** DATASET CONTENT **
════════
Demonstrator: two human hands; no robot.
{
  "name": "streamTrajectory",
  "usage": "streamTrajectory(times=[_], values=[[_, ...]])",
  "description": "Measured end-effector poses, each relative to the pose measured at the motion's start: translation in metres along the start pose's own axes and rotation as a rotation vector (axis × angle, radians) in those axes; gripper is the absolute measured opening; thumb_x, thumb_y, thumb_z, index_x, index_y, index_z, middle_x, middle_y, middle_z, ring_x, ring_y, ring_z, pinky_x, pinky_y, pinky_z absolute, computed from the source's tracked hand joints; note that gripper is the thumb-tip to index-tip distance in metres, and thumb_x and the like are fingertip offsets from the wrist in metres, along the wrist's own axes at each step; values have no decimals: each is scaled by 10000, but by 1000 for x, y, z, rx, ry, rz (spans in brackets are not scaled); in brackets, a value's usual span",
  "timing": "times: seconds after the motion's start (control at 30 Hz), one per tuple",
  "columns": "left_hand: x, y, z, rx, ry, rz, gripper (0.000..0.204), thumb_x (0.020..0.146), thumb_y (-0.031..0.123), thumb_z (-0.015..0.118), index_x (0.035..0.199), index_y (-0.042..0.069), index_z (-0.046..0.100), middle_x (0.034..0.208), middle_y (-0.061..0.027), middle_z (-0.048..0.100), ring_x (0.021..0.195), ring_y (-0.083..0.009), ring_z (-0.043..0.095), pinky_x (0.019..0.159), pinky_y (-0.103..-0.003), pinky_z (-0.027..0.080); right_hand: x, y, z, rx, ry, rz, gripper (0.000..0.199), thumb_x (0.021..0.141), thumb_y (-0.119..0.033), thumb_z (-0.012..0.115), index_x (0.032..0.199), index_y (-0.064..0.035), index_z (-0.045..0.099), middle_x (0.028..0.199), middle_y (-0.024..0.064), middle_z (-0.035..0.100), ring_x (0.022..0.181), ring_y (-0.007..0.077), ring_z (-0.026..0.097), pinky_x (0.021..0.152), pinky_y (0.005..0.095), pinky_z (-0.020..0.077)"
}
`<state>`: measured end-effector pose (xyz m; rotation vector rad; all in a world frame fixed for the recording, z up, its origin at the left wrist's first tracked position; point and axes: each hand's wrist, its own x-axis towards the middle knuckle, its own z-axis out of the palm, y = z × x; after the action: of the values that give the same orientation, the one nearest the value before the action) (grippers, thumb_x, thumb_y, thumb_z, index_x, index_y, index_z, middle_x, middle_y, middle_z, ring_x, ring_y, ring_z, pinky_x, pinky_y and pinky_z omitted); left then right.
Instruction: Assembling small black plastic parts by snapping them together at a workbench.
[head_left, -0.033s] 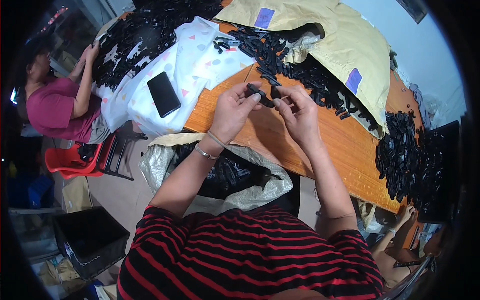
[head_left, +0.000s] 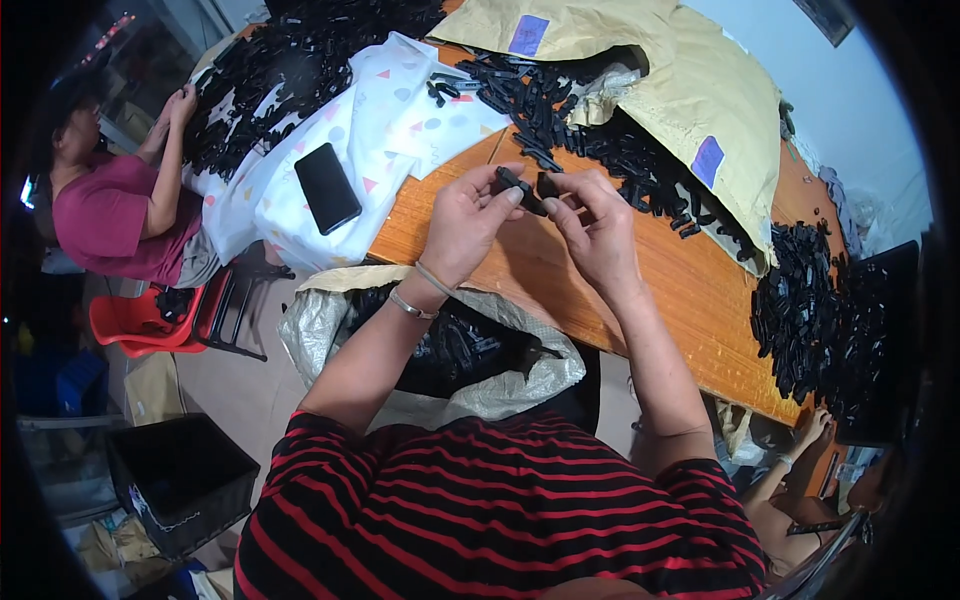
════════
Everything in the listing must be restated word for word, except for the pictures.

** EXERCISE RESPONSE **
Demonstrator: two human hands; no robot.
{
  "name": "streamTrajectory",
  "usage": "streamTrajectory(times=[_], values=[[_, ...]])",
  "description": "Measured end-effector poses, each relative to the pose measured at the motion's start: translation in metres along the start pose's own axes and rotation as a rotation vector (axis × angle, radians) in those axes; gripper is the absolute measured opening; thumb_x, thumb_y, thumb_z, index_x, index_y, index_z, middle_x, middle_y, middle_z, ring_x, ring_y, ring_z, pinky_x, pinky_y, pinky_z absolute, computed from the source's tracked hand joints; note that gripper is the thumb-tip to index-tip distance in metres, and thumb_x and the like are fingertip offsets from the wrist in metres, along the wrist's own axes at each step; values have no decimals: each is scaled by 10000, but by 1000 for x, y, z, rx, ry, rz (spans in brackets are not scaled); in brackets, a value's usual span",
  "timing": "times: seconds after the motion's start (control at 30 Hz), one per tuple",
  "columns": "left_hand: x, y, z, rx, ry, rz, gripper (0.000..0.204), thumb_x (0.020..0.146), thumb_y (-0.031..0.123), thumb_z (-0.015..0.118), index_x (0.035..0.199), index_y (-0.042..0.069), index_z (-0.046..0.100), middle_x (0.034..0.208), middle_y (-0.061..0.027), middle_z (-0.048..0.100), ring_x (0.021..0.195), ring_y (-0.083..0.009), ring_z (-0.043..0.095), pinky_x (0.019..0.159), pinky_y (-0.103..-0.003), pinky_z (-0.027..0.080); right_hand: x, y, z, rx, ry, rz, gripper (0.000..0.199), thumb_x (0.021..0.141), thumb_y (-0.119..0.033), thumb_z (-0.012..0.115), index_x (0.032..0.199), index_y (-0.064..0.035), index_z (-0.045..0.099), middle_x (0.028..0.199), middle_y (-0.024..0.064), middle_z (-0.035..0.100), ring_x (0.022..0.181), ring_y (-0.007..0.077), ring_z (-0.026..0.097), pinky_x (0.021..0.152), pinky_y (0.005..0.095), pinky_z (-0.020..0.077)"
}
`<state>`: measured end-effector pose (xyz m; rotation vector rad; all in a world frame fixed for the recording, z up, its origin at the left wrist's first tracked position; point and axes: each hand's wrist, its own x-axis towards the middle knuckle, its own z-axis out of the palm, y = z × x; after the action: of the values that give the same orientation, the one nearest the value before the action) (grippers, thumb_x, thumb_y, thumb_z, index_x, index_y, index_z, middle_x, middle_y, middle_z, ring_x, ring_y, ring_z, pinky_x, pinky_y and pinky_z omitted); left then right.
Instruction: Assembling small black plastic parts by snapping them together at a workbench.
[head_left, -0.033s] 
[head_left, +0.000s] 

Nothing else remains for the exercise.